Petho: Yes, he’s been careful not to let himself be linked to financial controversies. For a while it looked like that was true for his family members as well. In 2001, during his first term as prime minister [he served from 1998 until 2002 before coming back to power in 2010], he famously said in an interview that he asked his father (who has a stone mine) not to supply material for public construction [projects]. By now, things have apparently changed, because our investigations showed that his father’s companies are involved in several state projects. Ironically enough, these projects are often funded by the European Union, a frequent target of Orbán’s attacks.
Frum: Orbán took a defeat at the polls on February 24. What happened, why, and what (if anything) does it mean?
Petho: It was definitely a surprise and shook the political world in Hungary that the people of Hódmezővásárhely, a stronghold of [Orbán’s party] Fidesz for two decades, elected the candidate who ran against Orbán’s party. But as they always say it in the U.S. as well, we need to be careful with drawing conclusions from special elections. In that election the otherwise fragmented opposition united [for] one candidate, a person who was widely known and respected in the town. This is not the case in most districts where voters will elect the new members of parliament on April 8.

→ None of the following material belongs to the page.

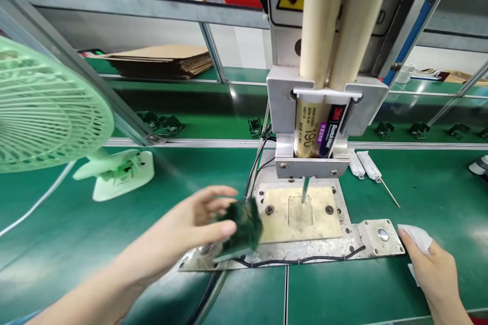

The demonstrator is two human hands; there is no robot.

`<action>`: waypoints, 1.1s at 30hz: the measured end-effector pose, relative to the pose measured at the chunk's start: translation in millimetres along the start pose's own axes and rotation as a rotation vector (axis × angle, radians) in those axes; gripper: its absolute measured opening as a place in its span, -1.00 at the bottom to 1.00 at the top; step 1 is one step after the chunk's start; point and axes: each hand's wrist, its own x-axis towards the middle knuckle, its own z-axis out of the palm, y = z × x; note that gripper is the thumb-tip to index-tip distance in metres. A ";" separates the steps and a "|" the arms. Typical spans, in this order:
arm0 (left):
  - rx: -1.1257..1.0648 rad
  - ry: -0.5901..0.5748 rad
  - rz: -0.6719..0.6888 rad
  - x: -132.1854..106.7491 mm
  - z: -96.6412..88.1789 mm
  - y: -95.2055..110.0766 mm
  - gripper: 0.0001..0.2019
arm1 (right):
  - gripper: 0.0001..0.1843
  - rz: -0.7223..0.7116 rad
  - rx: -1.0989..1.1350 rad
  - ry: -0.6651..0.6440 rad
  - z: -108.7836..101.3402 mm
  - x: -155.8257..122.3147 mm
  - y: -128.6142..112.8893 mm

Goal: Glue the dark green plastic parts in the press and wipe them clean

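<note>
Between the thumb and fingers of my left hand (206,218) is a dark green circuit board (244,226), blurred by motion. It hovers over the left end of the metal base plate (354,237). My right hand (434,269) grips a folded white wipe (417,237) beside the plate's silver button (383,234). On the plate lies a cream fixture block (274,228) with a shallow square recess. Above that recess points the nozzle (305,190) of an adhesive dispenser, which carries a 3M Scotch-Weld cartridge (318,129).
A pale green fan (49,106) stands at the left. Two white applicators (362,165) and a thin wooden stick (389,192) lie right of the dispenser. Several small boards (419,130) rest along the rear strip. Cardboard sheets (163,61) are stacked behind. A black cable (297,262) crosses the plate's front.
</note>
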 end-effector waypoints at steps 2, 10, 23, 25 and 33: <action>-0.047 -0.284 -0.166 -0.6 31.6 12.1 -0.29 | -0.45 0.022 0.026 -0.011 0.1 0.4 1.4; -0.033 -0.376 -0.126 38.4 90.3 33.1 -0.43 | -0.47 -0.006 0.077 -0.038 1.1 -3.6 0.2; 0.469 -0.128 0.447 46.7 100.1 21.0 -0.56 | -0.47 -0.050 0.075 -0.012 2.2 -3.5 0.3; 0.500 -0.117 0.460 45.5 98.0 24.3 -0.61 | -0.49 -0.049 0.052 -0.011 1.9 -2.7 1.2; 0.479 -0.179 0.504 55.6 100.4 26.5 -0.46 | -0.49 -0.119 -0.061 0.019 0.5 1.8 2.0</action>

Frum: And that united opposition included Jobbik, usually regarded in the United States as an outright neofascist party.
Petho: Yes, Jobbik also stood behind that candidate. Jobbik is a difficult case. In recent years they tried to reposition themselves as a more moderate party. Some of the hardliners were purged but there are still some radical members. Now even some on the left argue that in order to defeat Orbán, it is okay to work with Jobbik as well.
Frum: The larger question—to what extent is Orbán still checkable by electoral means? Or has he found the path to escape democratic accountability without going all the way to abolishing democratic processes?

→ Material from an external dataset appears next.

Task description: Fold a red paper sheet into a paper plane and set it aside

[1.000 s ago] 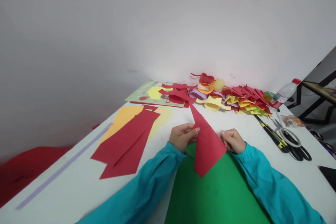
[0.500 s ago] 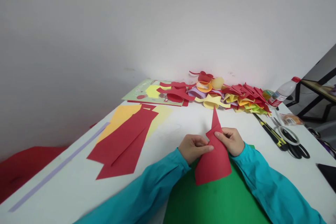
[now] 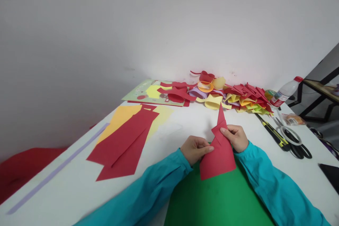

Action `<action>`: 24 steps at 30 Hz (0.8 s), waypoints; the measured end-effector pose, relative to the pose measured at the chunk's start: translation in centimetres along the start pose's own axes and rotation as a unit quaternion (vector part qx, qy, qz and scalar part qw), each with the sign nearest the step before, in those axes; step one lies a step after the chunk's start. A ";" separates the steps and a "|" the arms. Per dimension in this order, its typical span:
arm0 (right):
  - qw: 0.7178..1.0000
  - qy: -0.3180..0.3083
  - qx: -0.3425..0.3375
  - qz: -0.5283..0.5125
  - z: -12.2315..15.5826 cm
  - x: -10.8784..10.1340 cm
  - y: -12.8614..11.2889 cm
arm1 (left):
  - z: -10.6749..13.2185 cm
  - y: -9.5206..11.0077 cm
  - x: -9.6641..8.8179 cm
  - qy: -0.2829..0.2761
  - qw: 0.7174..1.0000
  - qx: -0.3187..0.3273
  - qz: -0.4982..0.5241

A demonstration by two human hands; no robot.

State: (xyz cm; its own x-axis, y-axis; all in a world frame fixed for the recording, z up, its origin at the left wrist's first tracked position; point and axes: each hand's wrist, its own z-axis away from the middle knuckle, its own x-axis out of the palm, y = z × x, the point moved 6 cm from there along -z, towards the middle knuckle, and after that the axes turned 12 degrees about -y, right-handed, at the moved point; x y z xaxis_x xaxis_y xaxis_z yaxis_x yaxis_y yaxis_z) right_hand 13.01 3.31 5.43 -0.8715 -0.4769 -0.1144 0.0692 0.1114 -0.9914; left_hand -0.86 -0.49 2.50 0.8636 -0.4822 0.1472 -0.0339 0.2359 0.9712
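Between my hands is a piece of red paper, curved and folded over, with a narrow point rising at its top. My left hand pinches its left edge between thumb and fingers. Higher up on the right, my right hand grips it, the thumb lying on the folded flap and the fingers behind, partly hidden. Under the red paper lies a green sheet at the table's near side.
Red cut-outs lie over yellow paper at left, near a purple strip. Behind are paper rings and folded pieces. A utility knife, scissors, a tape roll and a leaning bottle are at right.
The red paper has shifted slightly up and to the right. My right hand has moved a little with it; my left hand keeps its pinch nearly in place.
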 end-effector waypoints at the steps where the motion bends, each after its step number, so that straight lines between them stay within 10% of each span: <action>1: 1.000 0.001 0.000 0.000 0.0 -0.1 0.0 | 0.0 0.1 0.0 -0.003 1.000 0.004 0.000; 24: 0.995 0.080 -0.032 -0.050 -1.0 -4.2 1.7 | 0.3 0.0 0.4 -0.016 0.999 0.034 -0.032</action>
State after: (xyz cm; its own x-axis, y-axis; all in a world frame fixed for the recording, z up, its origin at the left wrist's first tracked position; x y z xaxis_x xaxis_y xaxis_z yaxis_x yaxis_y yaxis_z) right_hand 16.33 6.39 4.34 -0.9388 -0.3446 0.0016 -0.0490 0.1289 -0.9905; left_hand -0.65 -0.94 2.61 0.8485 -0.5215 0.0899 -0.0146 0.1468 0.9891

Petho: The election in Hódmezővásárhely showed that Fidesz can still be defeated. That could have given optimism for those who were afraid that democracy was already over. We’ll see what happens during the upcoming election. We know that observers from OSCE (an international body overseeing democratic institutions in Europe ) had serious concerns at the previous elections in 2014. They are here again. We’ll see what they say.

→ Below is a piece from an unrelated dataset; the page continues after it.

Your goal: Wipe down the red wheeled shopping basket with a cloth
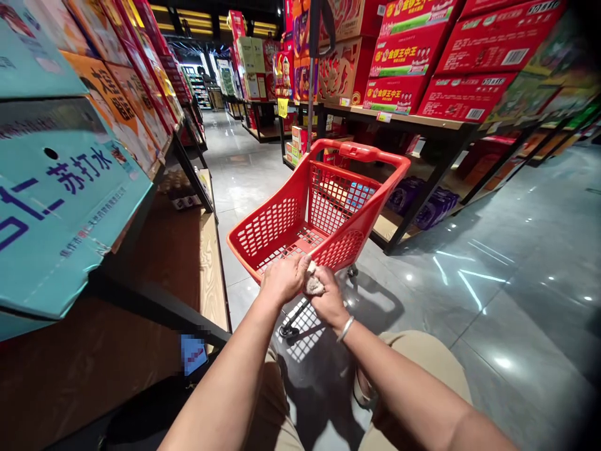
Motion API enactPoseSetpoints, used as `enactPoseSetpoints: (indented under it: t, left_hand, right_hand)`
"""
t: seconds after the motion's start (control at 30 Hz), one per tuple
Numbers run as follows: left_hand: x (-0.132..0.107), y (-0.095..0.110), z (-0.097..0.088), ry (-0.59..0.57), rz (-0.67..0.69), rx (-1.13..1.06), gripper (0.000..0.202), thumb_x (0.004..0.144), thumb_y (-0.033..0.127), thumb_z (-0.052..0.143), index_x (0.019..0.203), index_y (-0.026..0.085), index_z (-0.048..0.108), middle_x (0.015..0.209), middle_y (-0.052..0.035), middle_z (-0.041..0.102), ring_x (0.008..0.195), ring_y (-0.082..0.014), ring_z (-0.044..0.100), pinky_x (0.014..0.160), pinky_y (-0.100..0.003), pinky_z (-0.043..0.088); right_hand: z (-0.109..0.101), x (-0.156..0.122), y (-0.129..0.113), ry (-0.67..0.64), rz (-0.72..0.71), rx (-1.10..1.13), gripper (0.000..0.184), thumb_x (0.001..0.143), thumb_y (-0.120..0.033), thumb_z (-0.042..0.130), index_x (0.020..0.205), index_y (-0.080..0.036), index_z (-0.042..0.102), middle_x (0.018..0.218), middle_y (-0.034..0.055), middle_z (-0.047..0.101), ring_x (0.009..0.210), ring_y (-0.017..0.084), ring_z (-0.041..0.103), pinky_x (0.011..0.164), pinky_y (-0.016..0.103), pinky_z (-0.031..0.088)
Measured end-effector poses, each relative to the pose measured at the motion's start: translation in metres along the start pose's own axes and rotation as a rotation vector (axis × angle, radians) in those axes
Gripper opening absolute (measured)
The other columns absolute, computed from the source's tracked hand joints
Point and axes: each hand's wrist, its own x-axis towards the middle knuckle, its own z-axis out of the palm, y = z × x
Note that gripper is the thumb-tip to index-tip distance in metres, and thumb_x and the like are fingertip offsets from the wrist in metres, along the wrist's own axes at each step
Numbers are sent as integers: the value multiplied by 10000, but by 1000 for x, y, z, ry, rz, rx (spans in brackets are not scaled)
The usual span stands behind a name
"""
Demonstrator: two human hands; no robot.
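My left hand (283,279) and my right hand (328,298) are close together at the near corner of a red shopping cart (375,210). A crumpled, whitish-grey cloth (313,283) bulges out between them. My right hand is closed around the cloth. The fingers of my left hand are curled against its other side, their tips hidden. Both hands overlap the cart's near rim in view; whether they touch it cannot be made out. The cart's basket has red lattice walls, and its handle is at the far side.
Shelves with light-blue cartons (61,181) stand close on my left. Red boxes (399,50) are stacked on a rack (422,125) behind the cart at right. A blue item (193,354) lies low at left. Shiny grey floor (469,275) extends to the right.
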Motion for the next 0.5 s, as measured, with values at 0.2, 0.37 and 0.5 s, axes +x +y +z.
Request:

Frum: If Fidesz suffers losses on April 8, will Orbán leave power? Or will external pressure be required to compel him to accept defeat?
Petho: He said several times that he lost elections in the past and he would in the future as well. That implied that he knows that he won’t be in power forever. Since the regime change, the transition of power has always been in order. I think everybody hopes that this would stay like that.
Frum: Yet the polls indicate Orbán is not likely to lose.
Petho: Yes, the electoral math is in his favor. The opposition is still very fragmented in most electoral districts and that is a huge help for Fidesz.
Frum: If Orbán rules four more years in the way he has ruled since 2010, how much further can he move Hungary away from democracy?
Petho: I don’t like to speculate but I don’t think that the current direction will change. At some points in the past eight years, some senior government officials sometimes said that okay, we went too far, we broke so many things, now we need to calm down and consolidate things. But this consolidation never happened. And I think the government entered a spiral with the rhetoric on refugees and migrants and also on Soros that it will be hard to get out from.
Frum: The United States formerly spoke against Orbán’s authoritarianism. That seems to have ceased, in private as well as in public. Has the presidency of Donald Trump enhanced Orbán’s feelings of impunity?
Petho: After the election of Trump, the Orbán government and its supporters definitely felt emboldened. Then it changed a little, especially after they saw the U.S.’s response to the government’s plans to shut down CEU, the Budapest-based university founded by George Soros. Lately, Hungarian government officials seem to be more upbeat about the relations with the U.S. But to be honest, I don’t know yet where it’s going.